VOA: What changed your thinking on China’s presence in Micronesia?

Panuelo: It was the culmination of events that brought me to the point of putting it [in letters].

My third letter prompted Chinese agents to come to our nation to meet some of our leaders, including a governor who later came to me to disclose that they went to him to [ask me to] go against my letter [warning Pacific Island leaders about negative Chinese influence]. You can see that this activity alone is very serious — how they can interfere in our internal political affairs.

There is, for example, the envelopes that our vice president disclosed he was given.

VOA: Envelopes?

Panuelo: [Envelopes] with cash, which he gave back to the Chinese officials.

VOA: Your vice president was given envelopes of cash from the Chinese?

Panuelo: Correct, and he had disclosed that to me. And so, you can see that they are seeking influence.
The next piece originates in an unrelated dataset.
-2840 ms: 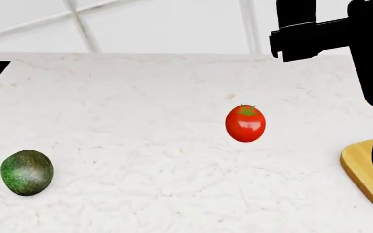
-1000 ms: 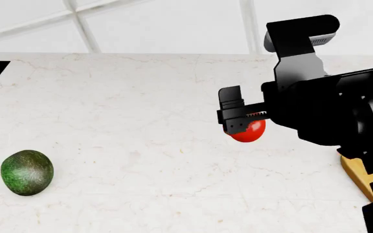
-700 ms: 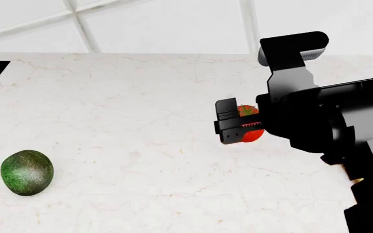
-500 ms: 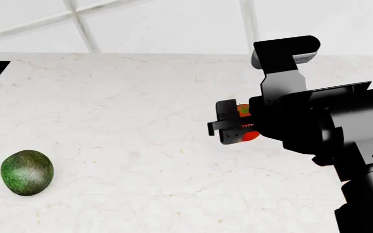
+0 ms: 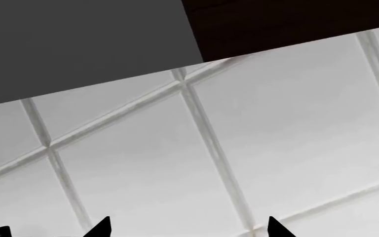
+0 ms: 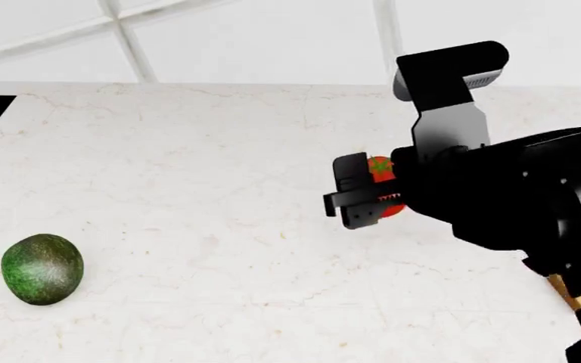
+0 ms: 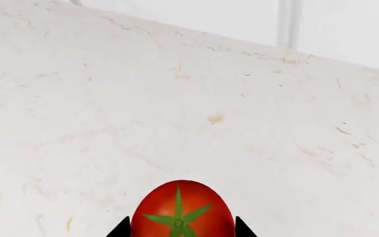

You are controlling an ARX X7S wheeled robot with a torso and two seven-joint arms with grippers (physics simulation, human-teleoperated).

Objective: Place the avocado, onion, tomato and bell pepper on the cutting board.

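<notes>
head: high, fwd-down | R wrist: close on tomato (image 7: pixel 181 213), shared w/ head

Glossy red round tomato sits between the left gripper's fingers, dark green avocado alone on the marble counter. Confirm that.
Wrong arm: the glossy red round tomato sits between the right gripper's fingers, per the head and right wrist views. The dark green avocado does lie alone on the marble counter.

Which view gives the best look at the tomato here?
The right wrist view: the tomato sits unobstructed between the right gripper's fingertips, calyx visible. In the head view the gripper hides most of it, leaving red slivers. The left wrist view shows only wall tiles.
</notes>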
During my administration, I had to stop the [Chinese] research vessels from coming into our [country’s waters], because through information and intelligence, we learned they’re doing more than just research.

VOA: What will happen if Micronesia does not get the $3.3 billion under the Compact of Free Association Amendments Act?
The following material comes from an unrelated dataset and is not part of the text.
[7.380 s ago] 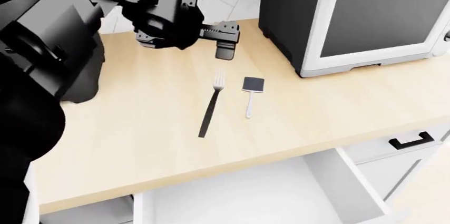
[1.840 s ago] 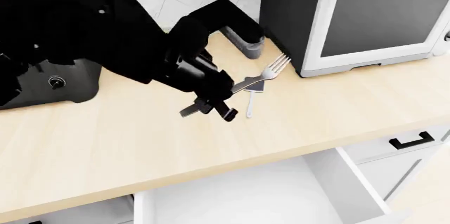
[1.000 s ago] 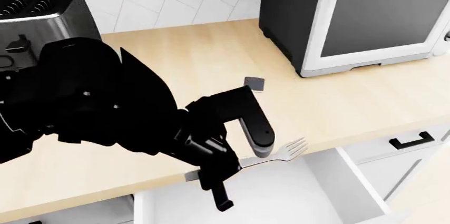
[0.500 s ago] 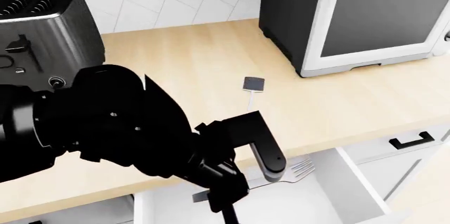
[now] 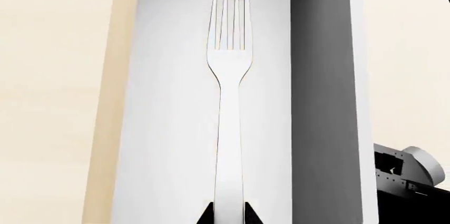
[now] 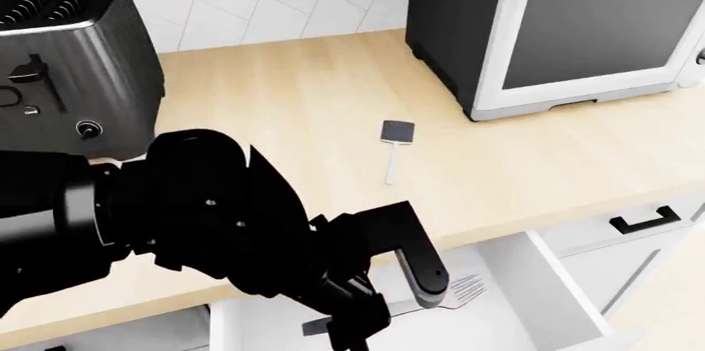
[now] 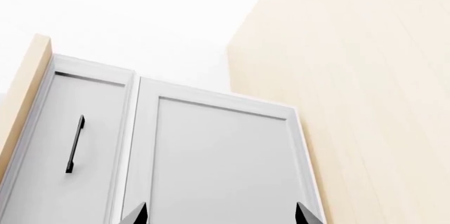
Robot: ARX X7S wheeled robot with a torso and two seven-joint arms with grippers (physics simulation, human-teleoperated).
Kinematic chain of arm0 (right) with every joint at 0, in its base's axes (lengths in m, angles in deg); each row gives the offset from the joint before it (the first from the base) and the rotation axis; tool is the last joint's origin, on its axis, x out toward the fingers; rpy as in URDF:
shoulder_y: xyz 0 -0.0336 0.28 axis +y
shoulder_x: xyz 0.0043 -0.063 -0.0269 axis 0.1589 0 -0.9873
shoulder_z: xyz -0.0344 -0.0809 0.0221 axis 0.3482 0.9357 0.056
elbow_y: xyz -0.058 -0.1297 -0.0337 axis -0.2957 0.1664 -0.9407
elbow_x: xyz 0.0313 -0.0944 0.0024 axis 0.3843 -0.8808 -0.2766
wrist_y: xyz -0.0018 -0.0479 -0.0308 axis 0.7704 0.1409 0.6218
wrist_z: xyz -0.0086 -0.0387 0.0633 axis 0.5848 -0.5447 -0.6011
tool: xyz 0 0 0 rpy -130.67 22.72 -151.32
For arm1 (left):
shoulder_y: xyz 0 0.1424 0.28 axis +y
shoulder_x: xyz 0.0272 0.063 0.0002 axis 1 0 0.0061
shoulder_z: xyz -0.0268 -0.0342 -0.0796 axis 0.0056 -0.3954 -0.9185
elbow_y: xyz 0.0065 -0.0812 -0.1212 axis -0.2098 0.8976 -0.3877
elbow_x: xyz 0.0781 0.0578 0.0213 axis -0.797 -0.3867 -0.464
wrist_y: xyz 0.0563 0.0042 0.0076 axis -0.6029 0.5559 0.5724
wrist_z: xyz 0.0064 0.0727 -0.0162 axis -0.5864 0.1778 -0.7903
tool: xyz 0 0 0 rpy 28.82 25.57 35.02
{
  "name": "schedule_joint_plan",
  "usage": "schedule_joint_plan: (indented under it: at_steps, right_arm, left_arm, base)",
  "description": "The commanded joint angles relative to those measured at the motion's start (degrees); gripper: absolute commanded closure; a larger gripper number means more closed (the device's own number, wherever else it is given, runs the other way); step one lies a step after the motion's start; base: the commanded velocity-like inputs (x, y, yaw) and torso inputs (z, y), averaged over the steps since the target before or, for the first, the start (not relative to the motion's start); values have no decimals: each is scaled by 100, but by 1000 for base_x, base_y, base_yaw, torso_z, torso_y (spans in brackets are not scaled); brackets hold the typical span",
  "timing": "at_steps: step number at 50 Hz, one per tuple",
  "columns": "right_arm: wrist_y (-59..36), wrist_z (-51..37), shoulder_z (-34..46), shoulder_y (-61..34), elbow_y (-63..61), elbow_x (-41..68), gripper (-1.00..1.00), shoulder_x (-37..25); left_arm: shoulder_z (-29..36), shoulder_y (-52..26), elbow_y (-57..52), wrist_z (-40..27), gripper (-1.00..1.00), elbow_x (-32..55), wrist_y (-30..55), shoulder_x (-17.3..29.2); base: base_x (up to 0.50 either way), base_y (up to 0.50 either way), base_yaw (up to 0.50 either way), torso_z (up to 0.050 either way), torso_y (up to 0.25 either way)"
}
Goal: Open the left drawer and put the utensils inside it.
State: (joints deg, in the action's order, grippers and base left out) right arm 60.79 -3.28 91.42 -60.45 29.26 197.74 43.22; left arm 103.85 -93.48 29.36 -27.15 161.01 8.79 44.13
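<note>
Two utensils show: one fork [image 5: 229, 103] and one spatula [image 6: 395, 142]. At lower centre of the head view my left gripper [image 6: 380, 305] is clenched on the fork's handle, tines over the open left drawer [image 6: 518, 293]. The spatula lies mid-frame on the bench [image 6: 276, 103]. My right gripper [image 7: 220, 214] is spread wide, grasping nothing.

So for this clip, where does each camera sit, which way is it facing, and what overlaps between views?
Head view: from the robot's head, down over the countertop, spatula and open left drawer; the left arm fills the lower left.
Left wrist view: near the left gripper, along the held fork into the drawer; both fingertips show.
Right wrist view: faces cabinet doors; two fingertips show.
Head and left wrist views share fork and drawer.
</note>
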Motion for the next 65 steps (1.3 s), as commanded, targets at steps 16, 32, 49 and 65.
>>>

Panuelo: I'm here [in Washington, D.C.] meeting friends to look at expeditious approval in Congress, because it's already past the current fiscal year [in Micronesia]. And a lot of our leaders are waiting on the funding to make sure that we continue with [the] education of our children, the health care of our folks.

VOA: Why can't Micronesia close the gap with your trust fund that’s valued at close to $1 billion?

Panuelo: The first compact [of free association in 1982] — we did not invest. We started late with the second [2003] renewal. That's when we invested the trust fund so that we can build it up. If we start dipping into it, it's not going to be sustainable, and so it's not going to be wise.

VOA: What’s your message to Congress?

Panelo: This is important for the security of the entire Indo-Pacific region, because our region has strategic value that is the cornerstone of foreign policy of the United States in the Pacific.

Our treaty has defense ties that we delegated through our constitution to give the United States some of, if not most of, the defense responsibilities, because we lack defense capacity. We consider ourselves a part of the homeland security of the United States, even though we are a sovereign nation.

VOA: What happens if this doesn't pass?

Panuelo: It will open the window wider that's already been opened for Chinese influence to come in. I think China is making every effort to come in with the influence to try to disrupt our strong and enduring partnership with the United States.